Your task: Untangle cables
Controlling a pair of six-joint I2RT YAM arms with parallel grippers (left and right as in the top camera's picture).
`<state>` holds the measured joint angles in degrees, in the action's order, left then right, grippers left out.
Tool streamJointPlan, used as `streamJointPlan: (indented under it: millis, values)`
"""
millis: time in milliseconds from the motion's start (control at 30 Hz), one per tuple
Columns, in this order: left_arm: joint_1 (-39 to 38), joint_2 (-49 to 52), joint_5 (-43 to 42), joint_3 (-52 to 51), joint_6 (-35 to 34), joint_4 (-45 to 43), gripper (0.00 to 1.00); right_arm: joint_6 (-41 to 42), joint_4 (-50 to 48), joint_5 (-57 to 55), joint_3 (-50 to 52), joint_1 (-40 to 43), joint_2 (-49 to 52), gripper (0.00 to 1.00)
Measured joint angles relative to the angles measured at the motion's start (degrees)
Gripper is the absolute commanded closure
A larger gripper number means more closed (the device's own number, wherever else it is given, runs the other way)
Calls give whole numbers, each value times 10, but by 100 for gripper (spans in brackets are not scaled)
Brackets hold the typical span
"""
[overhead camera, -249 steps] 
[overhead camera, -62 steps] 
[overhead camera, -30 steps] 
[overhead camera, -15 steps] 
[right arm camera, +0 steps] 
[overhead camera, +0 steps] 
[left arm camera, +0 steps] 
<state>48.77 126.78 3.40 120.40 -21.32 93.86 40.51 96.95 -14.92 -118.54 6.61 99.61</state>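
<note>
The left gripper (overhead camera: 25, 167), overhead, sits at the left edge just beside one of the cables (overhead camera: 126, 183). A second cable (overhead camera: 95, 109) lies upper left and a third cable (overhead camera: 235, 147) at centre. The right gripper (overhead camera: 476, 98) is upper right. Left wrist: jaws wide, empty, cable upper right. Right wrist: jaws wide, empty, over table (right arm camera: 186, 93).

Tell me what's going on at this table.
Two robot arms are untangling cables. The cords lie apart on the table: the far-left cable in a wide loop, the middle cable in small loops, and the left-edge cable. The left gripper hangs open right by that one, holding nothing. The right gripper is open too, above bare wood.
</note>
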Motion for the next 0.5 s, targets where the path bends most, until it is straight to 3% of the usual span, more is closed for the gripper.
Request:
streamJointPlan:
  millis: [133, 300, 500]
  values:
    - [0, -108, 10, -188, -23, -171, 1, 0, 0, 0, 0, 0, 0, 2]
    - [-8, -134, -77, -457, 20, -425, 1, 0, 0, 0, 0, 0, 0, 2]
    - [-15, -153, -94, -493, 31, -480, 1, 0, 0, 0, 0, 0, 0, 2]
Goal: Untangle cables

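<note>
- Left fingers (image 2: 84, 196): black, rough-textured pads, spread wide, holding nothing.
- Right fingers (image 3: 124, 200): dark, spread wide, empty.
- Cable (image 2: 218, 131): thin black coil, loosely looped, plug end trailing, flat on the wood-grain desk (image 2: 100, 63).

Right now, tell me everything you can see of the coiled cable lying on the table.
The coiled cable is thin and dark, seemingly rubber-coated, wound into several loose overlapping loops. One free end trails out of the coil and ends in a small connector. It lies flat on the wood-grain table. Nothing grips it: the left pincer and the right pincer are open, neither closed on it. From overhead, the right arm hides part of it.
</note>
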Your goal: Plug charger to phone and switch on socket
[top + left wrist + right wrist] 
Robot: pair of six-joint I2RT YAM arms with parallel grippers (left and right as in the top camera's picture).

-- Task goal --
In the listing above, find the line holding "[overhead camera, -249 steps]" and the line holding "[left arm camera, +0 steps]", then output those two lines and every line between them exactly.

-- Result of the task --
[overhead camera, -249 steps] 
[overhead camera, -62 steps] 
[overhead camera, -30 steps] 
[overhead camera, -15 steps] 
[right arm camera, +0 steps] 
[overhead camera, +0 steps] 
[left arm camera, +0 steps] 

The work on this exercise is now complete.